0

I have a helper function which finds the indexes of duplicate characters in the String. Now whats the best way to remove these duplicates? Thanks!

uoftcode
  • 27
  • 5

4 Answers4

2

This is the best way I know to do it. It takes a string, separates it into characters, put it into a hashset (nonrepeating, ordered) and then prints (or could return the string.

This is the best way out of the ones listed

String example = "thiscode";
char[] chars = example.toCharArray();
Set<Character> str = new LinkedHashSet<Character>();
for (char c : chars) {
    str.add(c);
}

StringBuilder sb = new StringBuilder();
for (Character character : str) {
    sb.append(character);
}
System.out.println(sb.toString());

Alternatively:

public static String convert(String example){
    char[] chars = example.toCharArray();
    Set<Character> str = new LinkedHashSet<Character>();
    for (char c : chars) {
        str.add(c);
    }

    StringBuilder sb = new StringBuilder();
    for (Character character : str) {
        sb.append(character);
    }
    return sb.toString();
}

Another way to do it:

    String example = "thiscode";
    StringBuilder sb = new StringBuilder(example);
    for (int i=0; i<example.length(); i++)                            //itterate throught the characters
        if (!sb.toString().contains(example.charAt(i) + ""))          //determine if its in the stringbuilder
            sb.append(example.charAt(i));                             //if not add it
    example = sb.toString();                                          //take result
    System.out.println(example);

Inefficient, but easy implementation

String example = "thiscode";
String empty = "";
boolean alphabet[] = new boolean[26];
for (char c : example.toCharArray())
    if (alphabet[(int) ((c + "").toLowerCase().charAt(0) - 'a')] == false)
        empty += c;
example = empty;
System.out.println(example);

Hope this helps.

lacraig2
  • 655
  • 4
  • 18
  • in terms of your "the best way" I have a similar answer but no need to loop over it twice or to keep the hashset ordered as you can use the set.add method to check if you want to append the character at the same time as adding the to set. – Sean F Mar 17 '15 at 03:47
1

You can create a set of the chracters used and utilize the add method as it returns false if the set already contains the value listed, no reason to loop over the elements more than once

    String input = "somesortoftestwords";
    Set<Character> charSet = new HashSet<Character>();
    StringBuilder sb = new StringBuilder();
    for (char c : input.toCharArray()) {
        if (charSet.add(c)){
            sb.append(c);
        }
    }
    System.out.println(sb.toString());
Sean F
  • 2,352
  • 3
  • 28
  • 40
  • I was doing this as part of interview preparation and found HashSet won't work as it doesn't preserve the order.
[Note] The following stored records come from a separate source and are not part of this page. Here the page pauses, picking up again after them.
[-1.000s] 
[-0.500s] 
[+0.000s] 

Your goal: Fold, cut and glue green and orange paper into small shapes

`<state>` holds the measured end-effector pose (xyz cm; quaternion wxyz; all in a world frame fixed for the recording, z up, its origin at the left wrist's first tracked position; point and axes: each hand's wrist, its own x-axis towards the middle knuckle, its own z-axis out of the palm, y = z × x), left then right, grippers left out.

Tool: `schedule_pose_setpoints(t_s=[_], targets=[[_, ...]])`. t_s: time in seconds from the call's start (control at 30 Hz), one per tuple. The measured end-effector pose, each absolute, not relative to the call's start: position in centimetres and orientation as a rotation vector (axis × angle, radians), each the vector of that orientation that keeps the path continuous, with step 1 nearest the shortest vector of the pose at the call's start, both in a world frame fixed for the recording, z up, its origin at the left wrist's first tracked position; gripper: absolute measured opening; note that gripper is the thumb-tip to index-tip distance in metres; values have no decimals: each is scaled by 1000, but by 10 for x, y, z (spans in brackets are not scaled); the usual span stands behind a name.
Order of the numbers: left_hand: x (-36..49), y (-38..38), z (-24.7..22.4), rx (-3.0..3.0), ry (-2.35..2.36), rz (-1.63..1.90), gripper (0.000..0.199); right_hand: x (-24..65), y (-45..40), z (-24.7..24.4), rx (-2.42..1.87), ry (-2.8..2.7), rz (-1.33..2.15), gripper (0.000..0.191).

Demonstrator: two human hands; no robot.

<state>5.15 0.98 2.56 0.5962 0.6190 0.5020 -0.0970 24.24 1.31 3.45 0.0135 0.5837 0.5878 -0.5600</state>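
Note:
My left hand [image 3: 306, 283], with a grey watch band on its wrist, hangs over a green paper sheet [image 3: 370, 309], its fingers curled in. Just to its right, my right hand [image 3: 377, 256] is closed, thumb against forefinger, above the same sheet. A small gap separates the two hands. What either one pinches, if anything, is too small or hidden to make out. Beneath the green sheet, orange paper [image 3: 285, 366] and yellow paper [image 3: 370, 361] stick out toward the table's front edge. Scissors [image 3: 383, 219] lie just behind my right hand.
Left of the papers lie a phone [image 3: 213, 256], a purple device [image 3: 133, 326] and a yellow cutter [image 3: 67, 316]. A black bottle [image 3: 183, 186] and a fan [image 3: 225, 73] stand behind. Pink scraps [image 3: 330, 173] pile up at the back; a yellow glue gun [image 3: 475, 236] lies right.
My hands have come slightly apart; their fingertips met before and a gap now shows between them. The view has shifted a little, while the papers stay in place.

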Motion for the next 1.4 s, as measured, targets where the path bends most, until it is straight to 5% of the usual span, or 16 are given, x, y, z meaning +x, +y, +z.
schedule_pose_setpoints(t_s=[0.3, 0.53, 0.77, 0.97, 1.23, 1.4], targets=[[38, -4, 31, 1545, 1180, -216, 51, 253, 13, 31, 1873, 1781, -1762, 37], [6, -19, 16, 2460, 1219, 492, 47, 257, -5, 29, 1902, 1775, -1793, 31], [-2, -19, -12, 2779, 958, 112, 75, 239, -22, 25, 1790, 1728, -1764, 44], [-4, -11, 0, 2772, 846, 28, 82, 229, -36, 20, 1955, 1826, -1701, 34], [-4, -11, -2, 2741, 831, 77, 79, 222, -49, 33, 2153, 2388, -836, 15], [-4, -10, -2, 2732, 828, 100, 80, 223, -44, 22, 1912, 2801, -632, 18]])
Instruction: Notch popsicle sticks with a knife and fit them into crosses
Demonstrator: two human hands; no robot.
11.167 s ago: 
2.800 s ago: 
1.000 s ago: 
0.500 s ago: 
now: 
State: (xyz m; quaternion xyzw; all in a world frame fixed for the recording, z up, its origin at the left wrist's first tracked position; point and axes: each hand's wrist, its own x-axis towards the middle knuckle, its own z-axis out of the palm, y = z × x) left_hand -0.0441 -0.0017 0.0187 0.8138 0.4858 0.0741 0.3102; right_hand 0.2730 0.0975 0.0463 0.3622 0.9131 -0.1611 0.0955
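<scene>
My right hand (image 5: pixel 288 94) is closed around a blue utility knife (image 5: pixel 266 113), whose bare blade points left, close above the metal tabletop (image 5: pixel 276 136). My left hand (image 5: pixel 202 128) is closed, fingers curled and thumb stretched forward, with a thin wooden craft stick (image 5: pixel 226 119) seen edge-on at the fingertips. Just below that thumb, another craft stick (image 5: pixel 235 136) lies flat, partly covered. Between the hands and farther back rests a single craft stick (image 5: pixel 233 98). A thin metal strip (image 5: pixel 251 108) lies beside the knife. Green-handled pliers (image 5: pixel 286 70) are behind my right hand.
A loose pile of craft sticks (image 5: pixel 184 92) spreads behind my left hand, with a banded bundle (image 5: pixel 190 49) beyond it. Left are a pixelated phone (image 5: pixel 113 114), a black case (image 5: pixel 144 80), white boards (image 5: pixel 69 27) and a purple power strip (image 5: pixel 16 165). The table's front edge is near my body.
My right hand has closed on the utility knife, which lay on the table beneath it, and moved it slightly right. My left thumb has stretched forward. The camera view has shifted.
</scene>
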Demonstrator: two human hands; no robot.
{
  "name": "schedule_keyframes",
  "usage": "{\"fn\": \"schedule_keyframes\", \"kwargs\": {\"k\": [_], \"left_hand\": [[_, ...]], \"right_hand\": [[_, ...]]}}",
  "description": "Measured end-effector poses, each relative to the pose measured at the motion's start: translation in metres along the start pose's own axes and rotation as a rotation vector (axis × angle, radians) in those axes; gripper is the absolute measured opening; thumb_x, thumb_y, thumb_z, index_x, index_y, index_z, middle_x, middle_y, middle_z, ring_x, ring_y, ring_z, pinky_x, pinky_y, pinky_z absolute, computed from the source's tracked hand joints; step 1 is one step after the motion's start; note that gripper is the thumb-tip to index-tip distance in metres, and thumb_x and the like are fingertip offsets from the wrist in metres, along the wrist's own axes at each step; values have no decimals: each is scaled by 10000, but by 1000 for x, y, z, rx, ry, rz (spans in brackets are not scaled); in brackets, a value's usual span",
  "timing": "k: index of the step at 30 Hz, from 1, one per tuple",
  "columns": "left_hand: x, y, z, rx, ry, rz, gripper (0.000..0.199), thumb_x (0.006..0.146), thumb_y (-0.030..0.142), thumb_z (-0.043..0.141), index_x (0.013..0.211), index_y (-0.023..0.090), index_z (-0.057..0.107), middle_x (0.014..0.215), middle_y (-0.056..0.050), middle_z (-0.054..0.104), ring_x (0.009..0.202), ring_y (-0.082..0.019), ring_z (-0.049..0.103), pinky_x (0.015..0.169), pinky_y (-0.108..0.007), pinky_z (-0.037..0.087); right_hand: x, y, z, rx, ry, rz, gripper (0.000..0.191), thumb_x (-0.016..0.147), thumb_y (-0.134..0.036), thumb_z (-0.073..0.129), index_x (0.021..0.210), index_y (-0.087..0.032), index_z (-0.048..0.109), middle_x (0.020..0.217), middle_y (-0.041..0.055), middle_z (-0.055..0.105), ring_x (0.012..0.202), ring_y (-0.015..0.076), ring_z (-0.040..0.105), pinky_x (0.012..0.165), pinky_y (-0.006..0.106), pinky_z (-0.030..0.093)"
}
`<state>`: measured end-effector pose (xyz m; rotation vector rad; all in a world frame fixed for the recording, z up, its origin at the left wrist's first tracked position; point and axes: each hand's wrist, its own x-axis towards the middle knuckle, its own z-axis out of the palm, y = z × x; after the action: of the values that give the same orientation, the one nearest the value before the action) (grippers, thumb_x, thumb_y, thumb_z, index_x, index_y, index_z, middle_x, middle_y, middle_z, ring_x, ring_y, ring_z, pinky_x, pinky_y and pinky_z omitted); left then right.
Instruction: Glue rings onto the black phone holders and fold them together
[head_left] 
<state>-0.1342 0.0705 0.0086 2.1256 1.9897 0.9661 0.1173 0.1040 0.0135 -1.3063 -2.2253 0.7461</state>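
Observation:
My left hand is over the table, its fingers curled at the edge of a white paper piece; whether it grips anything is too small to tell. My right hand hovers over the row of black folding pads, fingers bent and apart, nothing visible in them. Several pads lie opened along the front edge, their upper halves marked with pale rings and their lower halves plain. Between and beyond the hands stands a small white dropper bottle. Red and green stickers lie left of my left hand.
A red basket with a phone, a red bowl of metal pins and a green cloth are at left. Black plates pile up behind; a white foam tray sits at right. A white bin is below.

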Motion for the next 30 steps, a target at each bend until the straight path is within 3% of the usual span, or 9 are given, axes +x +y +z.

UseLinkedHashSet instead of HashSet to maintain the insertion order else {"bcdbdbcdbasbabccbdcbdsadas" -> "bcdas"} fails. – jaamit Feb 29 '16 at 04:07
  • @jaamit "bcdas" is the correct output, also as the hash set is only used to see if the character is used, insertion order into it is completely irrelevant, the hashset is not used for output. – Sean F Feb 29 '16 at 09:19
  • I guess I should have given more details... what I meant was {"bcdbdbcdbasbabccbdcbdsadas" -> "bcdas"} was my unit test case and it failed when I used HashSet. It passed when I used LinkedHashSet.. ` Set set = new LinkedHashSet<>(); for(Character c : str.toCharArray()) { if(!set.contains(c)) set.add(c); } // set has unique elems - convert to output String for(Character c : set) { sb.append(c); }` – jaamit Feb 29 '16 at 16:11
  • @jaamit why are you creating a second for loop, in my example there is no need to loop over the hashmap. I dont get why you are looping a second time? Juat so you can use the linkedhashmap for output for some reason? – Sean F Mar 01 '16 at 05:07
  • I see your point... your code is crisp and clean and avoids looping twice. I missed that. Thanks – jaamit Mar 01 '16 at 05:37
0

Another Possible Solution:

  1. Convert the String into characters

    char[] charz = inputString.toCharArray();

  2. Sort the characters

    Arrays.sort(charz);

  3. Now use a loop and check for duplicates

MJSG
  • 1,035
  • 8
  • 12
0

In the comments of one of the answers here there was talk of removing chars from a StringBuilder without the changing indexes causing problems. So I wrote this. I'm not saying this is the best way to process a String. I would used the Linked Set solution or something similar. (So don't vote down - or up for that matter :)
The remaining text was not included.